Labour’s package was designed to raise $2 billion in forgone revenue.

But with the Greens and independent senators opposed to the bill, Labor could abandon the policy of high super contributions before the next election.

The Coalition opposed Labour’s super policies from the start.

Last month, the SMSF Association called on the Senate to reject Labour’s legislation in its entirety, after the bill was passed by the House of Representatives.

Prime Minister Anthony Albanese's government argued that Labour's policy of doubling taxes on super contributions would affect only 80,000 people with more than $3 million in retirement savings.

Prime Minister Anthony Albanese’s government argued that Labour’s policy of doubling taxes on super contributions would affect only 80,000 people with more than $3 million in retirement savings.

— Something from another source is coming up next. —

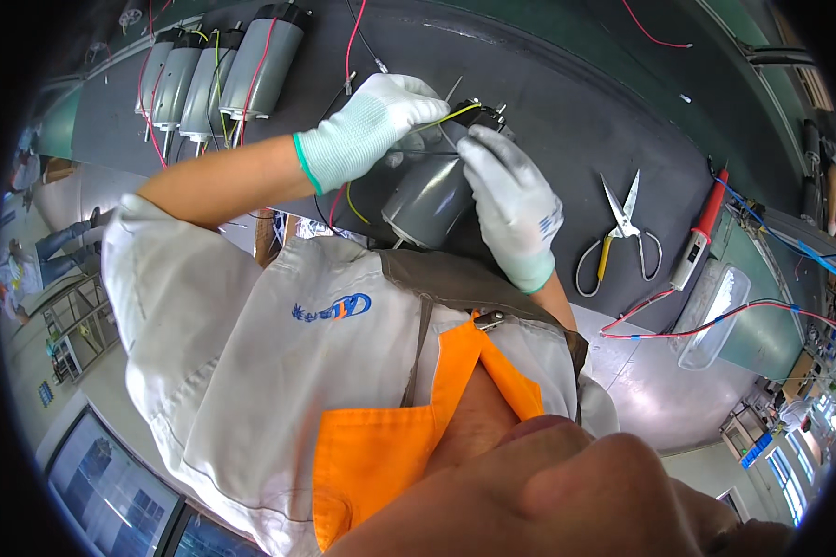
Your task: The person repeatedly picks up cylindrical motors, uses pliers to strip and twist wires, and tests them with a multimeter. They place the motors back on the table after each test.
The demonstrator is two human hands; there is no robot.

Chief executive Peter Burgess said Labour’s retirement savings bill would be bad for farmers with self-managed super funds, who would be forced to sell farm assets that are tied up in their retirement.

“In all likelihood, the fate of this bill is now in the hands of the Senate caucus, and we urge them to listen to the concerns raised by a growing number of constituents,” he said.

‘Despite all the evidence about unintended consequences that has been presented to the government since this tax proposal was first mooted in early 2023, it appears determined to press ahead with taxation of unrealized capital gains which will be disastrous for thousands of primary and small producers and family businesses that will be affected by this tax.’

If Labor pushes forward with this bill and seeks a people’s mandate, it would also face a negative campaign from the self-managed super fund lobby before the election, echoing what happened in 2010 when Labor proposed a tax to mining.